| Exercise description |
All of the data that follows is to be printed exactly, without pictures.

| Information supplied |
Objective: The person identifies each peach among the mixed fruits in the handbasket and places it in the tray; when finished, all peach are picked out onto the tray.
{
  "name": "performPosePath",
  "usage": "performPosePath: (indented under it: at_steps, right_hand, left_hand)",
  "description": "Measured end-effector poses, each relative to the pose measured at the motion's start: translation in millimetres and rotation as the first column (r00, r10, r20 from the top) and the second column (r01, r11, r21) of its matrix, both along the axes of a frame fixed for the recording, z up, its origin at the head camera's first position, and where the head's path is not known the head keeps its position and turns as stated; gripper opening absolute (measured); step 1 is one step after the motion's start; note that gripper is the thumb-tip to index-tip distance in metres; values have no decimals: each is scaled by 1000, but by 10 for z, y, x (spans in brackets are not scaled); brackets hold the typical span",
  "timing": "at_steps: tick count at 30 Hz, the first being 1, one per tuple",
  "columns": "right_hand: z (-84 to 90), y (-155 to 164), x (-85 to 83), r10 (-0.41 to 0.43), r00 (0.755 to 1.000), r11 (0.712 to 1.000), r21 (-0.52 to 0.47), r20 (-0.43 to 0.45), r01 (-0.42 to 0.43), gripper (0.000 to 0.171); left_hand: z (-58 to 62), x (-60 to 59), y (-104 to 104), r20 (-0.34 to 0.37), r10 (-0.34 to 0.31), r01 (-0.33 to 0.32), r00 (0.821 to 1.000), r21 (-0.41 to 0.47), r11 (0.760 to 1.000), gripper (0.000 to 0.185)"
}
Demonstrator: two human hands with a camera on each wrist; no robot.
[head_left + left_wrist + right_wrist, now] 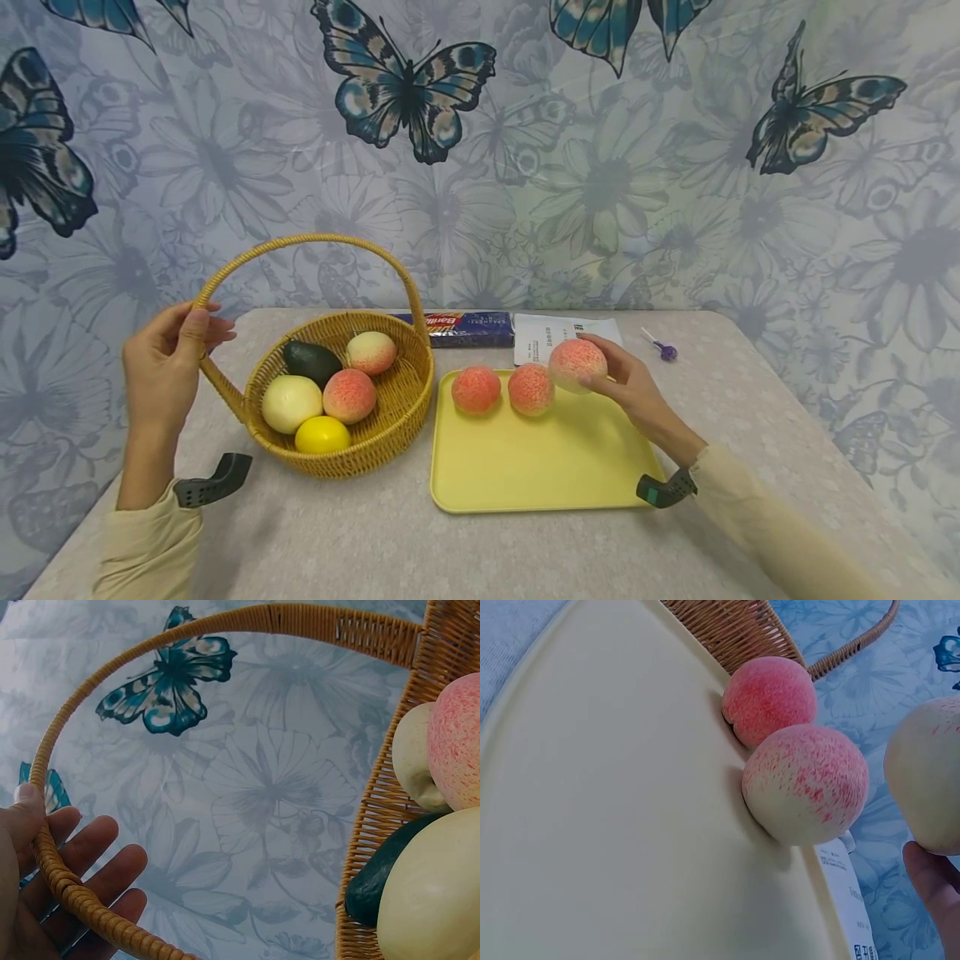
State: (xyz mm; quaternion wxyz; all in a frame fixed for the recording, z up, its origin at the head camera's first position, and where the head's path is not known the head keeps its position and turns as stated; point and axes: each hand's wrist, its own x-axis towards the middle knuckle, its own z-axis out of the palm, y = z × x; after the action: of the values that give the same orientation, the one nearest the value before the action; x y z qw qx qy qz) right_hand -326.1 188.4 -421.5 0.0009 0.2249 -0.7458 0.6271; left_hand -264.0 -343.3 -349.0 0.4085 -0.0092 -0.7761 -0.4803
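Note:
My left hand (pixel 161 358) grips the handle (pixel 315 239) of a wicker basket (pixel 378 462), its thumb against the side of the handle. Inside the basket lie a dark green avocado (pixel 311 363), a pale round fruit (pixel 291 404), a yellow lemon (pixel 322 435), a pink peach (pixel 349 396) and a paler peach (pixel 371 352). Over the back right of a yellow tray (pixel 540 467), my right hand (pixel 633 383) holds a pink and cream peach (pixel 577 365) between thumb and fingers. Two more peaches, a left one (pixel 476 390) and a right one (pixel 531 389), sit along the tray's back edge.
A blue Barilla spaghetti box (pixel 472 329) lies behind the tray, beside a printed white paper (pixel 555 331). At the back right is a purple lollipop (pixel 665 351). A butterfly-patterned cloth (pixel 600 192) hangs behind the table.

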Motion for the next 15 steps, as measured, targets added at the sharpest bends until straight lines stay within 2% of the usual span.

| Task output |
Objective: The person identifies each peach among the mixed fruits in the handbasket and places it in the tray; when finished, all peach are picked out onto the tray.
{
  "name": "performPosePath",
  "usage": "performPosePath: (indented under it: at_steps, right_hand, left_hand)",
  "description": "Measured end-effector poses, each relative to the pose measured at the motion's start: translation in millimetres and rotation as the first column (r00, r10, r20 from the top) and the second column (r01, r11, r21) of its matrix, both along the axes of a frame fixed for the recording, z up, its origin at the head camera's first position, and where the head's path is not known the head keeps its position and turns as stated; gripper opening absolute (measured); step 1 is one step after the motion's start; note that gripper is the thumb-tip to index-tip distance in metres; values have no decimals: each is scaled by 1000, but by 10 for z, y, x (spans in brackets are not scaled); brackets hold the typical span",
  "timing": "at_steps: tick count at 30 Hz, the first being 1, one per tuple",
  "columns": "right_hand: z (-84 to 90), y (-155 to 164), x (-85 to 83), r10 (-0.41 to 0.43), r00 (0.755 to 1.000), r11 (0.712 to 1.000), r21 (-0.52 to 0.47), r20 (-0.43 to 0.45), r01 (-0.42 to 0.43), gripper (0.000 to 0.171); left_hand: z (-58 to 62), x (-60 to 59), y (-104 to 104), r20 (-0.34 to 0.37), r10 (-0.34 to 0.31), r01 (-0.33 to 0.32), r00 (0.821 to 1.000), r21 (-0.41 to 0.47), r11 (0.760 to 1.000), gripper (0.000 to 0.185)"
}
Demonstrator: two human hands with a camera on each wrist; no robot.
[head_left + left_wrist + right_wrist, now] 
State: (xyz mm; quaternion wxyz; all in a frame fixed for the recording, z up, its origin at the head camera's first position, and where the head's path is not known the head keeps its position and turns as stated; point and axes: each hand's wrist, its own x-axis towards the middle knuckle, its own z-axis out of the palm, y = z × x; after the action: of the values that give the same orientation, the one nearest the value before the action; x y z qw qx qy qz) right_hand -326.1 188.4 -421.5 0.0009 0.2249 -0.7458 0.6271; left_hand -264.0 -343.3 -349.0 0.4085 -0.0092 -0.7761 -0.4803
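Note:
My left hand (pixel 161 358) grips the handle (pixel 315 239) of a wicker basket (pixel 378 462), its thumb against the side of the handle. Inside the basket lie a dark green avocado (pixel 311 363), a pale round fruit (pixel 291 404), a yellow lemon (pixel 322 435), a pink peach (pixel 349 396) and a paler peach (pixel 371 352). Over the back right of a yellow tray (pixel 540 467), my right hand (pixel 633 383) holds a pink and cream peach (pixel 577 365) between thumb and fingers. Two more peaches, a left one (pixel 476 390) and a right one (pixel 531 389), sit along the tray's back edge.
A blue Barilla spaghetti box (pixel 472 329) lies behind the tray, beside a printed white paper (pixel 555 331). At the back right is a purple lollipop (pixel 665 351). A butterfly-patterned cloth (pixel 600 192) hangs behind the table.
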
Motion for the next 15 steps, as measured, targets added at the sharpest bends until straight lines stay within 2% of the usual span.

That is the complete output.